Problem →
Go through each line of the records below and count those with the word "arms". Give only the count.

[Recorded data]
*** Begin section ***
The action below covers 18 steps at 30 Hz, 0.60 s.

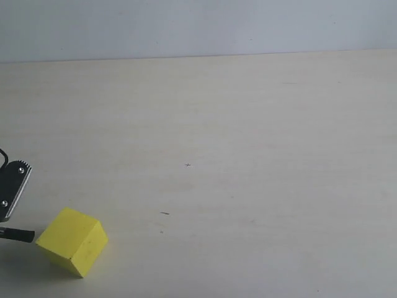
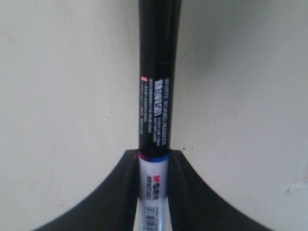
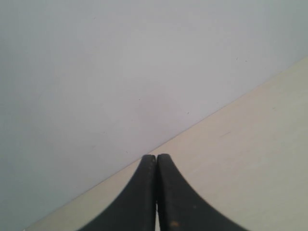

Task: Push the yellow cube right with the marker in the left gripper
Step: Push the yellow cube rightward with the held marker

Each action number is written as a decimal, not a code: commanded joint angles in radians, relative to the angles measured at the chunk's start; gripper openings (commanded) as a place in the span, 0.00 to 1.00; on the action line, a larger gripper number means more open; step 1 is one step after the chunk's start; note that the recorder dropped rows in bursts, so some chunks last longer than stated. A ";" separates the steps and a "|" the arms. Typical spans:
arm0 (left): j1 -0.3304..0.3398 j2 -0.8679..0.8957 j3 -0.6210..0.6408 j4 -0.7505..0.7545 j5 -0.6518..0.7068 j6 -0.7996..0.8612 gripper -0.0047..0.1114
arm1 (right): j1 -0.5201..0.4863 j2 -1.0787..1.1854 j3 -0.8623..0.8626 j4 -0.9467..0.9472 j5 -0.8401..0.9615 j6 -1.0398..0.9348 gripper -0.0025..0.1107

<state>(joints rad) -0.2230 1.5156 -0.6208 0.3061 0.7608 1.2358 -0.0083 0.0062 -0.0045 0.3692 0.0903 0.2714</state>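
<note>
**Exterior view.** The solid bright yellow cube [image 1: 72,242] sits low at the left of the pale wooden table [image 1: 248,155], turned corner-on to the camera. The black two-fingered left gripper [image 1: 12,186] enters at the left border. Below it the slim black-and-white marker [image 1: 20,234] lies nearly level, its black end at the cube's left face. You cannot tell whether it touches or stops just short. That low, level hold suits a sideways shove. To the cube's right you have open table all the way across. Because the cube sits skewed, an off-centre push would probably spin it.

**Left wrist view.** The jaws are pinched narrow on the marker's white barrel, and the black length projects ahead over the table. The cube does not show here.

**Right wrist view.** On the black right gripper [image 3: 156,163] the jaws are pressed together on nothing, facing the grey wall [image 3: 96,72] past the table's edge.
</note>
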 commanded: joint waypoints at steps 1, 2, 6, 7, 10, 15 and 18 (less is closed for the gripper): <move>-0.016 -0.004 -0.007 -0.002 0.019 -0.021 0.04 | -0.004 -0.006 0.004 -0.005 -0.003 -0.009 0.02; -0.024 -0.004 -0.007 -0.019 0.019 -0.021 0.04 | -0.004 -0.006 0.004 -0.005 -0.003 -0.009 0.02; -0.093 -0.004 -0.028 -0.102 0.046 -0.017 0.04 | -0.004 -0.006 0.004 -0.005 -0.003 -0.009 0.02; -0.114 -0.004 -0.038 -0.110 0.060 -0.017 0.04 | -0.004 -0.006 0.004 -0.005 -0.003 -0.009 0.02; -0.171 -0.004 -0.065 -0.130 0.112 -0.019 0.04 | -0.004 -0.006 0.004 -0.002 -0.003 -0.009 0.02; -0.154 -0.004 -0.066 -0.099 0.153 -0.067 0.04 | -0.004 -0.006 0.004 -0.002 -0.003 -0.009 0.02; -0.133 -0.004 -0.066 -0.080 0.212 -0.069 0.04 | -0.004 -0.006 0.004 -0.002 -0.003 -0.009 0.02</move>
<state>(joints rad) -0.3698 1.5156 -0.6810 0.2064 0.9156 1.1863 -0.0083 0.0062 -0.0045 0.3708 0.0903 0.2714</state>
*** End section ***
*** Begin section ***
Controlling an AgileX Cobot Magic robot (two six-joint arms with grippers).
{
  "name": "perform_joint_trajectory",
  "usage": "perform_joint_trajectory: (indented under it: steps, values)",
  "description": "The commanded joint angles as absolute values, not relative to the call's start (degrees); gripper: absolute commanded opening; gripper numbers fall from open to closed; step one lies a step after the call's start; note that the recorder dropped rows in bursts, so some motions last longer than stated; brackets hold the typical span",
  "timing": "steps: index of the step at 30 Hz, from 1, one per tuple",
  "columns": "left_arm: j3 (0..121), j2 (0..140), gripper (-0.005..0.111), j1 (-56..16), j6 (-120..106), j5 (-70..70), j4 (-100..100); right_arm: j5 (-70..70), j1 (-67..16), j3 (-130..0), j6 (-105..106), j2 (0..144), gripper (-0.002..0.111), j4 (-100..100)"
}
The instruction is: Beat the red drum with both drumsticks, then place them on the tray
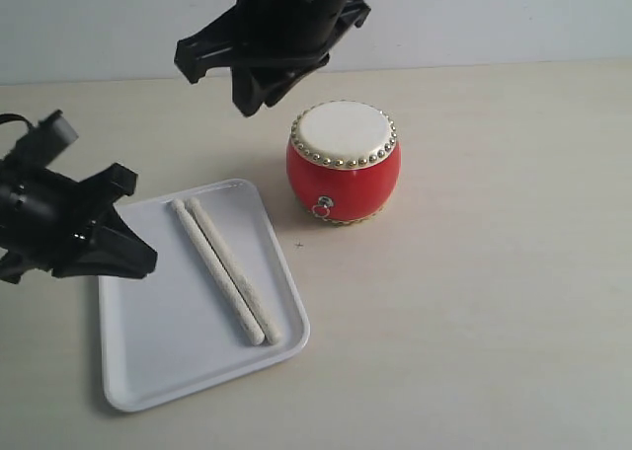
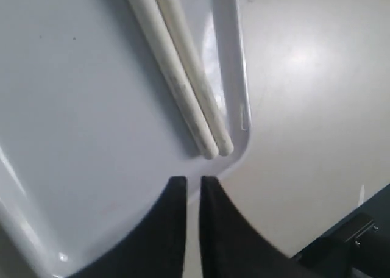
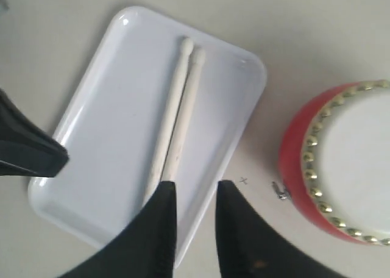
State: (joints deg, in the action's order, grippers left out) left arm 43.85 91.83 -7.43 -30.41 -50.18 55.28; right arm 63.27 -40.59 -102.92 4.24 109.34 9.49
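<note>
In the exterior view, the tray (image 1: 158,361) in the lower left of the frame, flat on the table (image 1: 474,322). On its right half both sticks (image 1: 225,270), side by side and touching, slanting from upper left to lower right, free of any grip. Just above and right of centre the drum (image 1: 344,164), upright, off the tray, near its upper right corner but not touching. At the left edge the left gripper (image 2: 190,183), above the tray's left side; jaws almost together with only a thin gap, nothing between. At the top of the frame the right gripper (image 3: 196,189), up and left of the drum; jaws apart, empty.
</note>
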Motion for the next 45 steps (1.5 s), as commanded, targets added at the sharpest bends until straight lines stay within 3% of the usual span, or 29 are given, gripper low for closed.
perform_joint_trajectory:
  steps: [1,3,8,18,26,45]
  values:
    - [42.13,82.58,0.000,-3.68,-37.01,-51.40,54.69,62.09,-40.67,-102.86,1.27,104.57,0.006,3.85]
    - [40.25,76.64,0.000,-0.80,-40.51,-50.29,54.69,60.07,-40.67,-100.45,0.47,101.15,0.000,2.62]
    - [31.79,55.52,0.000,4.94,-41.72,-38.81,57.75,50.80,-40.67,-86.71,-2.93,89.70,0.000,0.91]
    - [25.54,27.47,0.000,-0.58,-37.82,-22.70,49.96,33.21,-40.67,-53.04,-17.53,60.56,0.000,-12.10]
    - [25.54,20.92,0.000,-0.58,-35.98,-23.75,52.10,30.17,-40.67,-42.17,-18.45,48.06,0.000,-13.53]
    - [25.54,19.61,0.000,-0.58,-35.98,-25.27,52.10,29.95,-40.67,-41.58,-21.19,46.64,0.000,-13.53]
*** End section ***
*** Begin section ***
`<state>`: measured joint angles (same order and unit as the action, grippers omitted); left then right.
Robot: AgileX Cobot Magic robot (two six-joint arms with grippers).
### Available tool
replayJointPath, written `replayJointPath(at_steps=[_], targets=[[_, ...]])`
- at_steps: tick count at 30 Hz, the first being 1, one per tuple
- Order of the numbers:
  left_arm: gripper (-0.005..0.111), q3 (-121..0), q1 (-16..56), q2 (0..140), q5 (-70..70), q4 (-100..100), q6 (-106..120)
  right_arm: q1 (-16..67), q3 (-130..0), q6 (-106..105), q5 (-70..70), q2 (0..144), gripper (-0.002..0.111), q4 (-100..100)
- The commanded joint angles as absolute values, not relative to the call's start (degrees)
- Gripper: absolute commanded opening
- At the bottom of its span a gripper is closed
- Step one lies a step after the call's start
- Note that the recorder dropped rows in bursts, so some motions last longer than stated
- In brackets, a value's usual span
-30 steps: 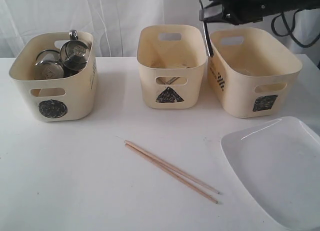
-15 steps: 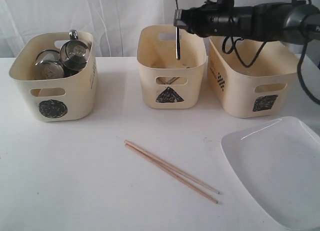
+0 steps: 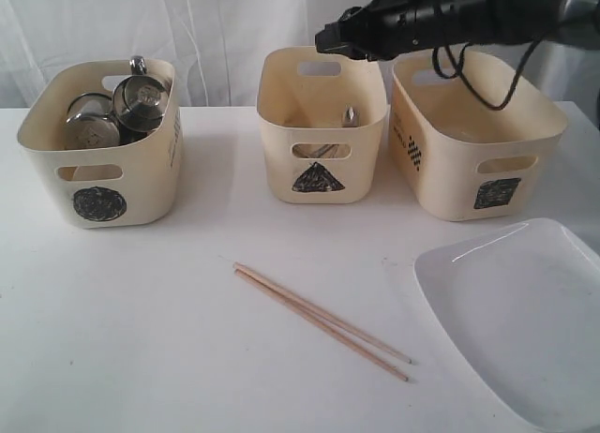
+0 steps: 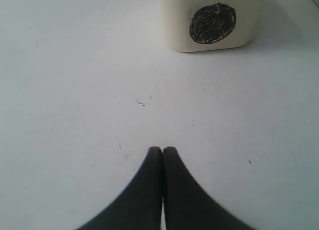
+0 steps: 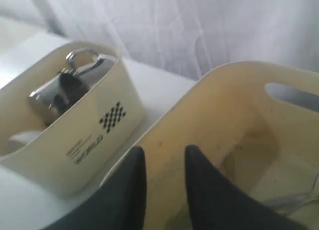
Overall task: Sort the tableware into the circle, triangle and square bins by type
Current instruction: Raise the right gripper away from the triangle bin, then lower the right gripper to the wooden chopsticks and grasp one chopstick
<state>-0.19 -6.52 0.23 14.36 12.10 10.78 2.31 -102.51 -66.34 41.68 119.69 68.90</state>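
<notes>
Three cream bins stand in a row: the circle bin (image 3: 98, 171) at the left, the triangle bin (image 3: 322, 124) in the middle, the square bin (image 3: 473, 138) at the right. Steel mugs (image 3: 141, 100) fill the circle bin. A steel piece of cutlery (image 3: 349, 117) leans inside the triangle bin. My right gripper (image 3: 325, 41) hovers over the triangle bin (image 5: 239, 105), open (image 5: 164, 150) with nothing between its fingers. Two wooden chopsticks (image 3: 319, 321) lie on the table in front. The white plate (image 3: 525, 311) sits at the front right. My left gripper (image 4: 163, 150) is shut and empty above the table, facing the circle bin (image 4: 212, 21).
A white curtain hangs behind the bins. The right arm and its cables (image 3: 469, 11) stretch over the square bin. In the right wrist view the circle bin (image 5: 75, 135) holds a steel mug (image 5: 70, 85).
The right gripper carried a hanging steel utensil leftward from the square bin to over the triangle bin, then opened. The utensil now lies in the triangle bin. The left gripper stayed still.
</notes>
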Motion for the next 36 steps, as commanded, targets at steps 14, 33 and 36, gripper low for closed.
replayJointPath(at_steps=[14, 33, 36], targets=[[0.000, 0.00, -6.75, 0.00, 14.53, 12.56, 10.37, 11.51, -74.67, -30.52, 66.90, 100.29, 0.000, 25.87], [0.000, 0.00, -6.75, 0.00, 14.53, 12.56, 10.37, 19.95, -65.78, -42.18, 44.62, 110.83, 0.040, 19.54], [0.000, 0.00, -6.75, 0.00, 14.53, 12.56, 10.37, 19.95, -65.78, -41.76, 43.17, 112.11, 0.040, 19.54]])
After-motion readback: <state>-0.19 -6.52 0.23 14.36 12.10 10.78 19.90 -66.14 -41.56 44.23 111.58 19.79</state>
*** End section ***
Exercise answer →
3